A self-described, full-time mother of two is hoping to turn her creative hobby into a career after winning a $10,000 dollar grant and the opportunity to illustrate the first children's book by prominent Indigenous author, Bruce Pascoe.
Charmaine Ledden-Lewis, a Bundjalung woman, was announced on Tuesday as the Magabala Books 2019 Kestin Indigenous Illustrator Award winner, securing the lucrative grant funded by the Kestin Family Foundation.
Along with the grant, Ms Ledden-Lewis will also undertake an illustration mentorship, telling NITV News she's excited about the opportunity.
“I am beyond elated, it very overwhelming, it’s very exciting, it’s a very proud moment to share with my family,” she said.
Spending her life disconnected from her culture due to the effects of the stolen generation, Ms Ledden-Lewis hopes this will provide her with more opportunities to deeply engage with her cultural heritage.
“We have this big disconnect from culture… through the efforts of my mum, we are trying to reconnect with our culture,” Ms Ledden-Lewis said.
“I am on a journey of reconnecting.
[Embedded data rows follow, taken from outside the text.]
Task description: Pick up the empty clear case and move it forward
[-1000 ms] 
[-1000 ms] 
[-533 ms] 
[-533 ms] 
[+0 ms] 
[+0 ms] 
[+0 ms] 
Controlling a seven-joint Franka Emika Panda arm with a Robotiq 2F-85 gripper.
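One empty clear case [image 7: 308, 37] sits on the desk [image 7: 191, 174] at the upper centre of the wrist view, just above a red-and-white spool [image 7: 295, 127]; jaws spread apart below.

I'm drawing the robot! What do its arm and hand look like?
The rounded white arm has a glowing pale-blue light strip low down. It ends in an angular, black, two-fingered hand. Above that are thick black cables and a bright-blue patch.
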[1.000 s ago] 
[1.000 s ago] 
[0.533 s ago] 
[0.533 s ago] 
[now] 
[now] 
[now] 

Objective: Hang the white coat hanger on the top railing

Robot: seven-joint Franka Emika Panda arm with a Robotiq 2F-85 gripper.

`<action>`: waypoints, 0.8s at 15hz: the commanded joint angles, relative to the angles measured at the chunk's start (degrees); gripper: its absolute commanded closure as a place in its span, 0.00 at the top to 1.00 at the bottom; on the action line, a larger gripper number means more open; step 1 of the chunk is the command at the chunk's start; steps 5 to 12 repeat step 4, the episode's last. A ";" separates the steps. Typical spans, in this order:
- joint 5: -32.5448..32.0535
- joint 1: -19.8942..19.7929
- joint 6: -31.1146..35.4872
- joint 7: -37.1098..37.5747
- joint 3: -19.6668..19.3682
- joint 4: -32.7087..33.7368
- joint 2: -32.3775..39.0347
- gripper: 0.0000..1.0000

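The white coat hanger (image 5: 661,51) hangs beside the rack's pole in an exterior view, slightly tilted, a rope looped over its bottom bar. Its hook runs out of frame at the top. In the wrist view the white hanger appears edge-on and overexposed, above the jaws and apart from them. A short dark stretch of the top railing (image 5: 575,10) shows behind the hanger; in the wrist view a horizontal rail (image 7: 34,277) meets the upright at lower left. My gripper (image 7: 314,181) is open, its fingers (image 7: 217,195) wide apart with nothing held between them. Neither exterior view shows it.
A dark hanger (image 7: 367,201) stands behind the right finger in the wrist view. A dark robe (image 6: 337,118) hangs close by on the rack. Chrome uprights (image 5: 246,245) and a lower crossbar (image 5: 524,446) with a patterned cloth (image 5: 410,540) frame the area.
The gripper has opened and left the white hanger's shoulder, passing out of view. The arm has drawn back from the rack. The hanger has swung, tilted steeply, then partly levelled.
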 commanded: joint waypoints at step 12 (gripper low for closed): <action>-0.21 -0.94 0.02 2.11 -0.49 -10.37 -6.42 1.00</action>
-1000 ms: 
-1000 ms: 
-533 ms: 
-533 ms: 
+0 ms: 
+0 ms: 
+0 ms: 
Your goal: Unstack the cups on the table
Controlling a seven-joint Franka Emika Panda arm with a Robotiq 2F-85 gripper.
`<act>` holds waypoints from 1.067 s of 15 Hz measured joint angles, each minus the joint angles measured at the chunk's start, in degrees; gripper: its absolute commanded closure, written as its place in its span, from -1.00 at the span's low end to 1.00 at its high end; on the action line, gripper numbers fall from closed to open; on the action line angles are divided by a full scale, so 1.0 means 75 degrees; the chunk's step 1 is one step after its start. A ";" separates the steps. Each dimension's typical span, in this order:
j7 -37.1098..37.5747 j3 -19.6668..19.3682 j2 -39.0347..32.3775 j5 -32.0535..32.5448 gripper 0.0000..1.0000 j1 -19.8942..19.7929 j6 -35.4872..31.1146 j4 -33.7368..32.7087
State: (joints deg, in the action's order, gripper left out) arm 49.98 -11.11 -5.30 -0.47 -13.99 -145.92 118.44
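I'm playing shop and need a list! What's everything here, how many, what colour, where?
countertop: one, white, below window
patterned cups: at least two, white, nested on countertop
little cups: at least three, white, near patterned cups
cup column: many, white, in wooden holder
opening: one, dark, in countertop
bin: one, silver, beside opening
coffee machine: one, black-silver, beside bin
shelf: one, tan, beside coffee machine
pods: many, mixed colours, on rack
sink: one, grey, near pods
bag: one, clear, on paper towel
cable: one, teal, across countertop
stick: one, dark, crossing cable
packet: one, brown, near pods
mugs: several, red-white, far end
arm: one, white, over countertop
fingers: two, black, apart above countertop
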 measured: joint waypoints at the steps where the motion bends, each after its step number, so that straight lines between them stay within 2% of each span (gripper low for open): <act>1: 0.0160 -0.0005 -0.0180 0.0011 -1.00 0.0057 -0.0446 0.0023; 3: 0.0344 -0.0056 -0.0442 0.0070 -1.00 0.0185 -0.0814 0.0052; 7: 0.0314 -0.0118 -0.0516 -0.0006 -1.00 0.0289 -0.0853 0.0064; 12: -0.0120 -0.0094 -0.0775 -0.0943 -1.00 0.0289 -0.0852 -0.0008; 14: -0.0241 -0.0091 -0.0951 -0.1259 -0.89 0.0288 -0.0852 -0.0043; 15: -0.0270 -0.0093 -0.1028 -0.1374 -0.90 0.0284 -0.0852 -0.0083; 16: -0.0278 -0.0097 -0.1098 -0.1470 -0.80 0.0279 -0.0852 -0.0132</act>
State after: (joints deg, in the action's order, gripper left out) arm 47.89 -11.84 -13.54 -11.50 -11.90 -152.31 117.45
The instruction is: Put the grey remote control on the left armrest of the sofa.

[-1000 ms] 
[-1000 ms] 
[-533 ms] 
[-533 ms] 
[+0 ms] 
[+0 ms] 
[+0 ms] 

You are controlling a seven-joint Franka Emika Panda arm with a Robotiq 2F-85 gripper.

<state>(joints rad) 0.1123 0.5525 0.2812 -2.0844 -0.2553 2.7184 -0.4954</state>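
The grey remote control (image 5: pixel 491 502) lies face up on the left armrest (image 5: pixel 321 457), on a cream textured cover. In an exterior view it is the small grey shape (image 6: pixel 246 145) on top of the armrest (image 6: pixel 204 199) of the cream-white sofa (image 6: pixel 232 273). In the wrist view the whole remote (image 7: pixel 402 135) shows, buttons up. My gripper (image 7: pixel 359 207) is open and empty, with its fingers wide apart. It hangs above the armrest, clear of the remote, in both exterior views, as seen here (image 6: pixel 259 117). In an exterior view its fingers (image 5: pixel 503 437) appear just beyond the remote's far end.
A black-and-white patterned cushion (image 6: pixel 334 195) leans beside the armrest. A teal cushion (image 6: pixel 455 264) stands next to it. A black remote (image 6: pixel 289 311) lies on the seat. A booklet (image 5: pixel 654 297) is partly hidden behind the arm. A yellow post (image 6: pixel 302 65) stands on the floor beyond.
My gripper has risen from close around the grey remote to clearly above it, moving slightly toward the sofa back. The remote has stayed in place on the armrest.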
I think this particular project will provide me with a really good opportunity to connect to the land and connect to the story that Bruce is writing.”
Magabala Books also launched the children's book Little Bird’s Day by Aboriginal writer, Sally Morgan which was illustrated by Yolŋu artist, Johnny Warrkatja Malibirr as he was the first winner of the Kestin Indigenous Illustrator Award.
The children's book, Little Bird’s Day, tells the tale of a bird who wishes to travel with the wind and fly among the stars. Mr Malibirr shared his excitement, knowing his work would be admired by thousands of children and parents across the nation.
“I was really proud of me when they were buying the books from me… I am really excited,” Mr Malibirr told NITV News.